Reproduce precisely the lines of the listing below, starting with the line that contains "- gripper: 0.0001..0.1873" and stopping after the line that contains "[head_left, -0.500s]"; include nothing else.

#### Given information

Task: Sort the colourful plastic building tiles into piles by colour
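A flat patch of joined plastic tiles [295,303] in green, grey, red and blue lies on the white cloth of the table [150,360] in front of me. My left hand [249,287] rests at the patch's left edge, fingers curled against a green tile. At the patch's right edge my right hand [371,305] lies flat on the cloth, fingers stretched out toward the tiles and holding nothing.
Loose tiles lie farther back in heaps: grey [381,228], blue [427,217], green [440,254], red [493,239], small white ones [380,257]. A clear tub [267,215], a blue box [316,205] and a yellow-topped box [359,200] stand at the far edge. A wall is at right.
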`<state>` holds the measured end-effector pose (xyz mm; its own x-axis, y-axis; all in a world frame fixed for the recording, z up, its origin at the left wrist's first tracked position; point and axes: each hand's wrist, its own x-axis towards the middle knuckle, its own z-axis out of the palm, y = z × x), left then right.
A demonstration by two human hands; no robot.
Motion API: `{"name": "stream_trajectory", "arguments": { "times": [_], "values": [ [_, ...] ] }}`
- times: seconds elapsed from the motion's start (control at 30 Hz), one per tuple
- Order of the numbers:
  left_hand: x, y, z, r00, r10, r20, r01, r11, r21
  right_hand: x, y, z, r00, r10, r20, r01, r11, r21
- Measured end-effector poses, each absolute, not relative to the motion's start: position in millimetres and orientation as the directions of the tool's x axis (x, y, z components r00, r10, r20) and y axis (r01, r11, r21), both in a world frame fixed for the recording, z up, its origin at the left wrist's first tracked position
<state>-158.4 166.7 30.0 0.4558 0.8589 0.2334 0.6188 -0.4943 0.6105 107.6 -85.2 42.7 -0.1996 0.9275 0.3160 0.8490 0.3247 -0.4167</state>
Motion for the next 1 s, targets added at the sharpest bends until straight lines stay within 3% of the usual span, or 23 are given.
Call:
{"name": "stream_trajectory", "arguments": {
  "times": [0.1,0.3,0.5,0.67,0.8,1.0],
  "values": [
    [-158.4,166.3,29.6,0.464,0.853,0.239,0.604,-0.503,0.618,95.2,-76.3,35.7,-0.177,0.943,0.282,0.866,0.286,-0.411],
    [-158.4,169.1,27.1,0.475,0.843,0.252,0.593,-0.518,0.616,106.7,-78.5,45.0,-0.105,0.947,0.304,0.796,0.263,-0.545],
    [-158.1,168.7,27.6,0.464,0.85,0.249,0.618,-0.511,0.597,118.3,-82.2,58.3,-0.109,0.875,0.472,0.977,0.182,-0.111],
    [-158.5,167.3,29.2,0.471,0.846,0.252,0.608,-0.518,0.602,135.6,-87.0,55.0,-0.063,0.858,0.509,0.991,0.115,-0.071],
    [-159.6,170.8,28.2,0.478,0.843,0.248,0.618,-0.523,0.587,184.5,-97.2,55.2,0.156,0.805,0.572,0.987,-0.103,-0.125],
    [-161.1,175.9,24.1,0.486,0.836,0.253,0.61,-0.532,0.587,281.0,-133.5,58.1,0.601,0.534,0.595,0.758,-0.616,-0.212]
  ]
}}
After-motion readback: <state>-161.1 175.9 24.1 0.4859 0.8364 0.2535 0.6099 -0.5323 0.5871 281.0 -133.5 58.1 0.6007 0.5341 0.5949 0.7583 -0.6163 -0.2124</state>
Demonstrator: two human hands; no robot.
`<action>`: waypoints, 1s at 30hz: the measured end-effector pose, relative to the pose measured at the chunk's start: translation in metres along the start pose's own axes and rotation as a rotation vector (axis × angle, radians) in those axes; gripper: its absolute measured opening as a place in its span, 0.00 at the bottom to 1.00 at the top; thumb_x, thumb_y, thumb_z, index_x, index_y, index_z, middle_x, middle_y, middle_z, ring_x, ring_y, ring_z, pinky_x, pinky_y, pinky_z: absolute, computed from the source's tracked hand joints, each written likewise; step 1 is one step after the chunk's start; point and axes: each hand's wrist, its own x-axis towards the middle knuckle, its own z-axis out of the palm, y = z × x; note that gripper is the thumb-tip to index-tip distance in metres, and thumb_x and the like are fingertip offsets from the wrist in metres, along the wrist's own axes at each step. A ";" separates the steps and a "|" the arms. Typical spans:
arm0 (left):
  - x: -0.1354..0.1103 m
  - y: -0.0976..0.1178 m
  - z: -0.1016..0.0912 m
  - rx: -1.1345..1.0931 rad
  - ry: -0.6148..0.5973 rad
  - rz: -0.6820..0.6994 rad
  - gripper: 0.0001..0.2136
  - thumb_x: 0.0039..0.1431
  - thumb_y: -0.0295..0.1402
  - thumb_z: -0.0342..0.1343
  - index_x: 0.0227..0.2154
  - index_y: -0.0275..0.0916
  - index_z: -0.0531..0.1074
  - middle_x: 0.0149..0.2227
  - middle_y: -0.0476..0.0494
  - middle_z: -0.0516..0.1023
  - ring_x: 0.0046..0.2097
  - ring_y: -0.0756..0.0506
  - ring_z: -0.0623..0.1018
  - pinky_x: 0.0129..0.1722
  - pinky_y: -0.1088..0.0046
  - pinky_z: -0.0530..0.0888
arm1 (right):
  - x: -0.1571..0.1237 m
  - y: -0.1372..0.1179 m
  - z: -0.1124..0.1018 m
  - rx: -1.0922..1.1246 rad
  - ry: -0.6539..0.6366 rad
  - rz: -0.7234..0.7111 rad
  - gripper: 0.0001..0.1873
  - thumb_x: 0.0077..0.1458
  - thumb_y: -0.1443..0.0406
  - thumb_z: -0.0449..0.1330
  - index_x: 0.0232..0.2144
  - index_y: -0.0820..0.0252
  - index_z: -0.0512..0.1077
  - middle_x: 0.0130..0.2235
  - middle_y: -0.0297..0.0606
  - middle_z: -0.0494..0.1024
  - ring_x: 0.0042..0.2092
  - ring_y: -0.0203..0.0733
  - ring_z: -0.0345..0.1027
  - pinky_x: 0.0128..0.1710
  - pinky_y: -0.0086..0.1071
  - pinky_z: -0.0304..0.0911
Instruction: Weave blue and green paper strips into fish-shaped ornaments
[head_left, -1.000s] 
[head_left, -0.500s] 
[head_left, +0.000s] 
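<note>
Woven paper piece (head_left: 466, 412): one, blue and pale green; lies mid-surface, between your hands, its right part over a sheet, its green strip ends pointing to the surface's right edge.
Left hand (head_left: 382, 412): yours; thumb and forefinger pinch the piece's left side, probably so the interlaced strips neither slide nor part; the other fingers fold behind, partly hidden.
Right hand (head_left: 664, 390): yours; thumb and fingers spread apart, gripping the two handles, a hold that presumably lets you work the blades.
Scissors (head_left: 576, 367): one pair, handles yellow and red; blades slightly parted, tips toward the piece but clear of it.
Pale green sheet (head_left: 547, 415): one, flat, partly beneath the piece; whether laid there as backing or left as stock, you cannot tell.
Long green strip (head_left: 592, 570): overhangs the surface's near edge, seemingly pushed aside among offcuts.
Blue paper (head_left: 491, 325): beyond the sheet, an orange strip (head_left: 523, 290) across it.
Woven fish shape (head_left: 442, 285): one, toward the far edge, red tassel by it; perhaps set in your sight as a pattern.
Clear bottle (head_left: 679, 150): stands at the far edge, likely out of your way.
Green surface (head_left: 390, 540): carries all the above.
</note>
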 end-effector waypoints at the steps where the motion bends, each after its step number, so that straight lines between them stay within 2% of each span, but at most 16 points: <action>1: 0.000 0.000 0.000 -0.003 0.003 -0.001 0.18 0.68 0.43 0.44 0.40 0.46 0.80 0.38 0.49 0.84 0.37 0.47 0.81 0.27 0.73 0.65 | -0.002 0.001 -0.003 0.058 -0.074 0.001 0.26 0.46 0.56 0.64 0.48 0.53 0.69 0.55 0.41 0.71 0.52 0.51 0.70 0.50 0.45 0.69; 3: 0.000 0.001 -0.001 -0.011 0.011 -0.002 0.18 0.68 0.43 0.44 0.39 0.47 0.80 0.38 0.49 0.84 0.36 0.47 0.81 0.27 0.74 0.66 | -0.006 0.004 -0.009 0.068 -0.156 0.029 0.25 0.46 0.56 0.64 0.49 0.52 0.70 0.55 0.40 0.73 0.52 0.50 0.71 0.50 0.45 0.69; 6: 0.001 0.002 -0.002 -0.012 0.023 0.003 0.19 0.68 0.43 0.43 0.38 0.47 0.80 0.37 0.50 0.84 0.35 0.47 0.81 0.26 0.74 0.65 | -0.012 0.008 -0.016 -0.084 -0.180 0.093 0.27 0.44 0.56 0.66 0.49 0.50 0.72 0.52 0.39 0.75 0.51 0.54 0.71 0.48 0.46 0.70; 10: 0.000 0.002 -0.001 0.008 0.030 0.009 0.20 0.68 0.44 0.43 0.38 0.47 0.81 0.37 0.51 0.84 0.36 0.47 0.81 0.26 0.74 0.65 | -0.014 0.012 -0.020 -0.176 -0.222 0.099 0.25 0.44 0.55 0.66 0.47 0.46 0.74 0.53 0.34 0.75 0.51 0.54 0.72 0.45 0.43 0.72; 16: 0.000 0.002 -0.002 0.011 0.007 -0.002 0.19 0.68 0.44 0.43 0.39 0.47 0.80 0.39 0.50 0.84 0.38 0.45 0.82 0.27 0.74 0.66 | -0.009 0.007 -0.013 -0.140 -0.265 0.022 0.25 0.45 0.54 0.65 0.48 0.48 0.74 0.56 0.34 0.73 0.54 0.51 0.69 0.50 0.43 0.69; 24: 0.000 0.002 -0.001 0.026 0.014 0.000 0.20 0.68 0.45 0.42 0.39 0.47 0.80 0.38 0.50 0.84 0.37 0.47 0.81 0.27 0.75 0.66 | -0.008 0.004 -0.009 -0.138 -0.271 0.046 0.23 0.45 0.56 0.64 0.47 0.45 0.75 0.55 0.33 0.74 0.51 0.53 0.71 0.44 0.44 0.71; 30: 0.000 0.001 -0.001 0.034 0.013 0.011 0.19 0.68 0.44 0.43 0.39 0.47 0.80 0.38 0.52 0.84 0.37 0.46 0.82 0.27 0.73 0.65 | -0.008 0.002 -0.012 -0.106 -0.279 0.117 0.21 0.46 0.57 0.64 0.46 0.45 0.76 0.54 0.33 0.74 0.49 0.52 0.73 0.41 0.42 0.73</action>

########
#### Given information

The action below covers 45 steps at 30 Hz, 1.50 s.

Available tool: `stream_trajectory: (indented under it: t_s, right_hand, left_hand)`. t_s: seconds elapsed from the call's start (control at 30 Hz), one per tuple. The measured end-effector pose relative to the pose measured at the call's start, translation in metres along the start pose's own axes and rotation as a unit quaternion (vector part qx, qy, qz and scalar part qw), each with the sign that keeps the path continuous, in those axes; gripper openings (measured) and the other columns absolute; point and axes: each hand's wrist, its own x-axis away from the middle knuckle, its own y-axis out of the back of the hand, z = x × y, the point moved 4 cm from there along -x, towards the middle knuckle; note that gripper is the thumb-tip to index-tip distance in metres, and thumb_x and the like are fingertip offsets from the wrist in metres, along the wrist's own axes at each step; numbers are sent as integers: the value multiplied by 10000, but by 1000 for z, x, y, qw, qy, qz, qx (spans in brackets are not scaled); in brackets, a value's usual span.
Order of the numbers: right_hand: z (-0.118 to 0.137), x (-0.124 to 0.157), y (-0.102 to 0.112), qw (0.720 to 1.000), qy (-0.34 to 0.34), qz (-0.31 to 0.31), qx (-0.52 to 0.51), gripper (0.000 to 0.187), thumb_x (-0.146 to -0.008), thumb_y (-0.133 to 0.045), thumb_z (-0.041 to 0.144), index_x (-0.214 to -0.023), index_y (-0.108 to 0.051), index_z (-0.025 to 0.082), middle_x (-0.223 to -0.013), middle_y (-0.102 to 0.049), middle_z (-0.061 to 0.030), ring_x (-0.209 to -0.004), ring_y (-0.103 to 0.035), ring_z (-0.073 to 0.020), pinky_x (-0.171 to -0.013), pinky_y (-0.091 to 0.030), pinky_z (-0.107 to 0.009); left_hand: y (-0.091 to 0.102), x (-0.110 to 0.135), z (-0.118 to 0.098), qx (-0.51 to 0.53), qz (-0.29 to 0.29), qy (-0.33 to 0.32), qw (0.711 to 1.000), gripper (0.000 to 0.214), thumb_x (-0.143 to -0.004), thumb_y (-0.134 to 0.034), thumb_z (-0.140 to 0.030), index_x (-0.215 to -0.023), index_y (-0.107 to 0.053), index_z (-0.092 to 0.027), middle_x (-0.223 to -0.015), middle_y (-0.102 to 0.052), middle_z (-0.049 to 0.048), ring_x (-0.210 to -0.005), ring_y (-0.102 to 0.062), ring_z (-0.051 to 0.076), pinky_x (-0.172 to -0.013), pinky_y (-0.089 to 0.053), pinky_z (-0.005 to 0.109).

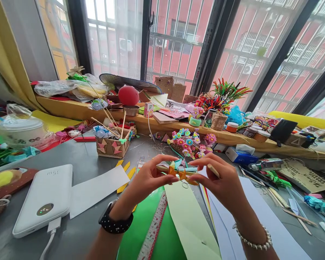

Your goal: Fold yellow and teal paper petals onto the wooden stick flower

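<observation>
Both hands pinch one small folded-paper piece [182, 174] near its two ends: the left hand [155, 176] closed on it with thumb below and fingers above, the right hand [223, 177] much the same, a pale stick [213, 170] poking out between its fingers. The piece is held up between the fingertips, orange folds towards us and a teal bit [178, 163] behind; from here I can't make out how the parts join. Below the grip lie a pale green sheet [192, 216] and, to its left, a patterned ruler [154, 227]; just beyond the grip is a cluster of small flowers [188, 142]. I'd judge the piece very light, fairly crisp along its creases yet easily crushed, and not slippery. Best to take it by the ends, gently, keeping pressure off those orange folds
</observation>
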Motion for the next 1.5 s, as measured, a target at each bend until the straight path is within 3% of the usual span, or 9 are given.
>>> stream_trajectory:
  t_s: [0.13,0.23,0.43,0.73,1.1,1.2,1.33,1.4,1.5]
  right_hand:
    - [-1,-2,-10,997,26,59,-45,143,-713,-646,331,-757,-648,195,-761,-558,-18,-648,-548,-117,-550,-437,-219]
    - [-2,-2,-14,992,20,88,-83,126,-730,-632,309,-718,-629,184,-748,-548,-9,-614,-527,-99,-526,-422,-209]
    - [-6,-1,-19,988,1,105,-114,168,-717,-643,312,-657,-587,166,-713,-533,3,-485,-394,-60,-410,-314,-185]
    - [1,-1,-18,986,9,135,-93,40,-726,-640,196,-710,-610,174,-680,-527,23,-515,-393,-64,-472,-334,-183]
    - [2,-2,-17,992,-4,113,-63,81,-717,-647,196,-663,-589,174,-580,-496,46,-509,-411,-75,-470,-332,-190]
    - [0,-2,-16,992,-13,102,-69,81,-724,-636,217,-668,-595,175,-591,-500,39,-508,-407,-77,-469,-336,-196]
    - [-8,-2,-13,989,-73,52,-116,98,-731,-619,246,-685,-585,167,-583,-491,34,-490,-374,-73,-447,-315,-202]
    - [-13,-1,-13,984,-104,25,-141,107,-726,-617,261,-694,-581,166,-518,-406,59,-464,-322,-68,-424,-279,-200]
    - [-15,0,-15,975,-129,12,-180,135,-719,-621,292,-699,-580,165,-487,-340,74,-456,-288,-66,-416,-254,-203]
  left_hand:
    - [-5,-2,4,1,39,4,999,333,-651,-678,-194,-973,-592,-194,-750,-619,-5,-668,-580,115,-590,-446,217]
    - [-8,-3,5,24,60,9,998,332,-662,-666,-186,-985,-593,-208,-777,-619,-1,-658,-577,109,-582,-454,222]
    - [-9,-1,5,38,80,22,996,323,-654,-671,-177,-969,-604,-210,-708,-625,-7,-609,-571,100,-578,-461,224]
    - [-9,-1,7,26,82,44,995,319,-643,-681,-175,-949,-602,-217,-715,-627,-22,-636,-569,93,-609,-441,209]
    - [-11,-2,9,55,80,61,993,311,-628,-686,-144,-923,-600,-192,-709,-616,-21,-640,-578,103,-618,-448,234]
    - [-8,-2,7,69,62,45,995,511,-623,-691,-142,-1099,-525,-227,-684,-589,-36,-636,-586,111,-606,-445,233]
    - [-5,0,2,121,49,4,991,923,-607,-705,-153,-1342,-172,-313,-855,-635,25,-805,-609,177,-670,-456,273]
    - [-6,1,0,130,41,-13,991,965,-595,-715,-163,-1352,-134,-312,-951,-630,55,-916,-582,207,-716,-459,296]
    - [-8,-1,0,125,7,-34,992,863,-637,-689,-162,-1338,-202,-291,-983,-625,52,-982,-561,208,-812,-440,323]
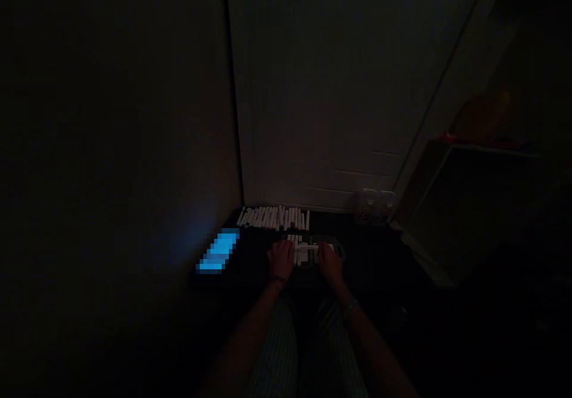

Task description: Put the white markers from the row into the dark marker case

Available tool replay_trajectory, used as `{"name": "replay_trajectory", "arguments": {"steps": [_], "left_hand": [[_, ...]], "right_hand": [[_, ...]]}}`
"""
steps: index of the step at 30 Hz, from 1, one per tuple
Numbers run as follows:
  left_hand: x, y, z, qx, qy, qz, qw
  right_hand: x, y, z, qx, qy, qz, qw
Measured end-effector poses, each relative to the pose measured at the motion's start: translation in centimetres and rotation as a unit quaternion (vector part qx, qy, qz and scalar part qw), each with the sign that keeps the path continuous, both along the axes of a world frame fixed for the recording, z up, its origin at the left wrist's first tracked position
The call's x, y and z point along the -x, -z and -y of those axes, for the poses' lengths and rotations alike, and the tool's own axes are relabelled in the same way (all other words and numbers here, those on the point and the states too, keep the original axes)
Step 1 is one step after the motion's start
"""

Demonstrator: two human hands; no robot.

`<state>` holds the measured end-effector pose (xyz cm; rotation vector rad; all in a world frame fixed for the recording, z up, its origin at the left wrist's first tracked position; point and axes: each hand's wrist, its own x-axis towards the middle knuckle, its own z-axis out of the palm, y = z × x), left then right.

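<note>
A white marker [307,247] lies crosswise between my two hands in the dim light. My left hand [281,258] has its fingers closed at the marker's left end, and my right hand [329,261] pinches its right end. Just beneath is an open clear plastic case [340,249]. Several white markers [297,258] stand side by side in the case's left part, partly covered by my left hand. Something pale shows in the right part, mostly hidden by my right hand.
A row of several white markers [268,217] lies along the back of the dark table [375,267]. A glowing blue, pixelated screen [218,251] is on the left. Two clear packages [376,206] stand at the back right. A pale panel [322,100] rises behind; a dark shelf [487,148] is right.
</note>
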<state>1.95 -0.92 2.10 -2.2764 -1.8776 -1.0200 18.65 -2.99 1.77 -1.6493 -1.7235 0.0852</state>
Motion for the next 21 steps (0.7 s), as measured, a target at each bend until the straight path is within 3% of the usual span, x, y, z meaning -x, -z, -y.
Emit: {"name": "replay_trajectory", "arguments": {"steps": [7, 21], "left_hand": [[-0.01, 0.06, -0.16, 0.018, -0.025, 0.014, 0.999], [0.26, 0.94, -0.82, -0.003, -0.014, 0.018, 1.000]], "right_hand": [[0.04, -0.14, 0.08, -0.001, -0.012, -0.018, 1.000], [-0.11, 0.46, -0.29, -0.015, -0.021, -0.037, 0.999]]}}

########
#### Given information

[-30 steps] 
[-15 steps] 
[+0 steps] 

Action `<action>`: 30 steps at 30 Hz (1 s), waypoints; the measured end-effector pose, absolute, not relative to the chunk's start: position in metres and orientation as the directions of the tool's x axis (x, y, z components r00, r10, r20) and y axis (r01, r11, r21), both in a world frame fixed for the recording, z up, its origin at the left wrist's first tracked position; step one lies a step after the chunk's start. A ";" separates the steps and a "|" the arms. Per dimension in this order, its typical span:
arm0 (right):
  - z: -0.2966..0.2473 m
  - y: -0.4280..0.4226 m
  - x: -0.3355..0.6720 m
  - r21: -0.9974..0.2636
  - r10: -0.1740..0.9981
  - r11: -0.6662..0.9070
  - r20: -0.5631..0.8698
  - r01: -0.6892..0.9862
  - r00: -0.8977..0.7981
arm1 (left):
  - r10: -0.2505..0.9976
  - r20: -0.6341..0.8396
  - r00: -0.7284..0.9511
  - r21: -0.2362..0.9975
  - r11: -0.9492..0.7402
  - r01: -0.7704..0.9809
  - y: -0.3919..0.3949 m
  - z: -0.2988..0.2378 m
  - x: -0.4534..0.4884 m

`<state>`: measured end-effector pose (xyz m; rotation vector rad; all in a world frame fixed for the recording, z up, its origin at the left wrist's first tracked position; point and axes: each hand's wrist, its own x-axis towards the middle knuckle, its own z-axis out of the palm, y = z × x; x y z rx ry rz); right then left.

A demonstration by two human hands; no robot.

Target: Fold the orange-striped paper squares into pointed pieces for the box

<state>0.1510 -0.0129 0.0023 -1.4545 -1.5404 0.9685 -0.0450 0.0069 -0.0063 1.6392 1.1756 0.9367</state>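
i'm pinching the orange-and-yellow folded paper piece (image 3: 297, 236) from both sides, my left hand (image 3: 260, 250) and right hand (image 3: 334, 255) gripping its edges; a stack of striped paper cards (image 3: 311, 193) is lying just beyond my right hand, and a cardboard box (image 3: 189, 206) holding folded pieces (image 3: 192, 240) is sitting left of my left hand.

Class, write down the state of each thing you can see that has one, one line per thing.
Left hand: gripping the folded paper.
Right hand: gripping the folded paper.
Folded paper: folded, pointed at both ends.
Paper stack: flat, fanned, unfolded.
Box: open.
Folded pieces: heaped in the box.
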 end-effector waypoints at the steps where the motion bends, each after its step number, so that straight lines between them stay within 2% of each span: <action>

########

Result of this exercise:
  - gripper: 0.0001..0.1873
  - thumb_x: 0.0077..0.1458
  - thumb_y: -0.1443..0.0406
  - thumb_z: -0.0449..0.1330
  - index_x: 0.0232..0.2144
  - index_y: -0.0820..0.0252
  - index_z: -0.0512..0.1077
  - middle_x: 0.0130..0.2235
  - middle_y: -0.0297..0.0606
  - middle_z: -0.0494..0.1024
  - ring_x: 0.0042..0.2092
  - ring_y: -0.0203..0.0733
  - ring_z: -0.0345..0.1027
  - pinky_x: 0.0128..0.1710
  - pinky_y: -0.0086..0.1071
  - pinky_z: -0.0304..0.0911
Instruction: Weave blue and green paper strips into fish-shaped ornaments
[head_left, -1.000s] 
[head_left, -0.500s] 

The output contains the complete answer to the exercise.